WHAT TO WORK ON:
The entire listing below is to be transcribed without a single slip.
SOURCE INFORMATION below:
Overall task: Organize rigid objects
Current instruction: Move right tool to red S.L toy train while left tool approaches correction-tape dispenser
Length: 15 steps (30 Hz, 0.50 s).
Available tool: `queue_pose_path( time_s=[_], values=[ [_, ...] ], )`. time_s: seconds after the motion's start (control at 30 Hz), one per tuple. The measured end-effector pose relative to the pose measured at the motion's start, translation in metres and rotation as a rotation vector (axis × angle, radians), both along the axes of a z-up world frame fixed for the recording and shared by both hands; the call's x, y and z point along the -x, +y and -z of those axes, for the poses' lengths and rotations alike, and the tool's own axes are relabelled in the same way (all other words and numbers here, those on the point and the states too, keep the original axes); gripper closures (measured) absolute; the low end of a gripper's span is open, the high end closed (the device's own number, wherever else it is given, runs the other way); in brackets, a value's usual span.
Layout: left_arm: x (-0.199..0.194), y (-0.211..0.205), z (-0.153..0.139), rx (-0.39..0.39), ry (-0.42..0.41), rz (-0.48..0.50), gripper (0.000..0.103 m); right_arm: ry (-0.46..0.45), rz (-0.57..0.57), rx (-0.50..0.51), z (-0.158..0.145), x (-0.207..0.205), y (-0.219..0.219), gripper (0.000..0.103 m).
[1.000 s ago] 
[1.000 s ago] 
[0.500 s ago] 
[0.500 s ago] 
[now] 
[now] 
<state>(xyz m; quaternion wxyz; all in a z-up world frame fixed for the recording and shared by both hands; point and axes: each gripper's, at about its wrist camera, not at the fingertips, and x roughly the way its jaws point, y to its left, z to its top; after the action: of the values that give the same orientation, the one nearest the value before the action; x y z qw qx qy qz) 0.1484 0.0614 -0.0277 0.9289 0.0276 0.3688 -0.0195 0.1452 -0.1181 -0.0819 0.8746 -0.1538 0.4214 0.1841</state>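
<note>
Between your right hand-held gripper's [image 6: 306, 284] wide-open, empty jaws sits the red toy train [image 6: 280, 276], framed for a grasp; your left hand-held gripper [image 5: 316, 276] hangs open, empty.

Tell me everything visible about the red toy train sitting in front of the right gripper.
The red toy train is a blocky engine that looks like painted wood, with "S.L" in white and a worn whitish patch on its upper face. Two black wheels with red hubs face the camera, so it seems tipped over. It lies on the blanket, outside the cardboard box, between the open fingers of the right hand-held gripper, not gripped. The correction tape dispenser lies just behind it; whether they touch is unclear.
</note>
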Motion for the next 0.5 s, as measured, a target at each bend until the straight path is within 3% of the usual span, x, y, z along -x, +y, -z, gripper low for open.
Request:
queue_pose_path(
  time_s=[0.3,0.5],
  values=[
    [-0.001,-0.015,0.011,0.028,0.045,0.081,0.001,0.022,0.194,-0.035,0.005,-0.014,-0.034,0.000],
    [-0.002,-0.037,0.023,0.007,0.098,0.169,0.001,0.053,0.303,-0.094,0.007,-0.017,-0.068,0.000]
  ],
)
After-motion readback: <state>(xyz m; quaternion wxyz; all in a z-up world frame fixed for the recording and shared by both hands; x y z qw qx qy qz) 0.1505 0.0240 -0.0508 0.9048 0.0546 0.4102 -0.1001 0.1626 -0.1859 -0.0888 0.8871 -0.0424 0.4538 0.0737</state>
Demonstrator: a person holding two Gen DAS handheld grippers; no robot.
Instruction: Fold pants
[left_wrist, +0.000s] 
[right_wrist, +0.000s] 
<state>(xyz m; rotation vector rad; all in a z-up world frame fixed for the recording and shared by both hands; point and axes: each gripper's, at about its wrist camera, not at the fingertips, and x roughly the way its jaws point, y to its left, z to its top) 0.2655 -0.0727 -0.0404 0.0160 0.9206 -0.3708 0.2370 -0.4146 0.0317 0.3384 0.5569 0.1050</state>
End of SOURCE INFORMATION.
ANSWER TO THE PROBLEM:
Overall task: Organize rigid objects
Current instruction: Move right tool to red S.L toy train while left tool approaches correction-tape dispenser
Length: 15 steps (30 Hz, 0.50 s).
Available tool: `queue_pose_path( time_s=[_], values=[ [_, ...] ], )`. time_s: seconds after the motion's start (control at 30 Hz), one per tuple. The measured end-effector pose relative to the pose measured at the motion's start, translation in metres and rotation as a rotation vector (axis × angle, radians), both along the axes of a z-up world frame fixed for the recording and shared by both hands; the call's x, y and z point along the -x, +y and -z of those axes, for the poses' lengths and rotations alike, and the tool's own axes are relabelled in the same way (all other words and numbers here, those on the point and the states too, keep the original axes); gripper closures (measured) absolute; the low end of a gripper's span is open, the high end closed (the device's own number, wherever else it is given, runs the other way); in brackets, a value's usual span.
Layout: left_arm: x (-0.199..0.194), y (-0.211..0.205), z (-0.153..0.139), rx (-0.39..0.39), ry (-0.42..0.41), rz (-0.48..0.50), gripper (0.000..0.103 m); right_arm: ry (-0.46..0.45), rz (-0.57..0.57), rx (-0.50..0.51), z (-0.158..0.145), x (-0.207..0.205), y (-0.219..0.219), gripper (0.000..0.103 m).
[1.000 s ago] 
[1.000 s ago] 
[0.500 s ago] 
[0.500 s ago] 
[now] 
[now] 
<state>(xyz m; quaternion wxyz; all in a z-up world frame fixed for the recording and shared by both hands; point and axes: each gripper's, at about its wrist camera, not at the fingertips, and x roughly the way its jaws point, y to its left, z to its top; after the action: of the values that give the same orientation, the one nearest the value before the action; x y z qw qx qy qz) 0.1484 0.0614 -0.0277 0.9289 0.0276 0.3688 -0.0195 0.1452 -0.1181 -0.0819 0.8746 -0.1538 0.4214 0.1841</state>
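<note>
Between your right hand-held gripper's [image 6: 306, 284] wide-open, empty jaws sits the red toy train [image 6: 280, 276], framed for a grasp; your left hand-held gripper [image 5: 316, 276] hangs open, empty.

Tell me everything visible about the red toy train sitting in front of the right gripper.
The red toy train is a blocky engine that looks like painted wood, with "S.L" in white and a worn whitish patch on its upper face. Two black wheels with red hubs face the camera, so it seems tipped over. It lies on the blanket, outside the cardboard box, between the open fingers of the right hand-held gripper, not gripped. The correction tape dispenser lies just behind it; whether they touch is unclear.
</note>
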Motion for the next 0.5 s, as measured, a target at each bend until the straight path is within 3% of the usual span, x, y, z along -x, +y, -z, gripper low for open.
Request:
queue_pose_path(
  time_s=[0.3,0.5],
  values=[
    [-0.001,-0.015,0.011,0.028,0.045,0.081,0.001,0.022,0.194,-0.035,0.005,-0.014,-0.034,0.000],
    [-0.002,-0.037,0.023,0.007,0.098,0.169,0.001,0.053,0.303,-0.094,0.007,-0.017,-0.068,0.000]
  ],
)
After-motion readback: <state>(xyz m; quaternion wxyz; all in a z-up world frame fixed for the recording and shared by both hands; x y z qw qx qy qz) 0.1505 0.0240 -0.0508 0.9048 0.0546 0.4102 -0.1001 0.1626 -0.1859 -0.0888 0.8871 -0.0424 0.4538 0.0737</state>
Demonstrator: a person holding two Gen DAS handheld grippers; no robot.
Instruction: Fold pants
[left_wrist, +0.000s] 
[right_wrist, +0.000s] 
<state>(xyz m; rotation vector rad; all in a z-up world frame fixed for the recording and shared by both hands; point and axes: each gripper's, at about its wrist camera, not at the fingertips, and x roughly the way its jaws point, y to its left, z to its top) 0.2655 -0.0727 -0.0404 0.0160 0.9206 -0.3708 0.2370 -0.4146 0.0317 0.3384 0.5569 0.1050</state>

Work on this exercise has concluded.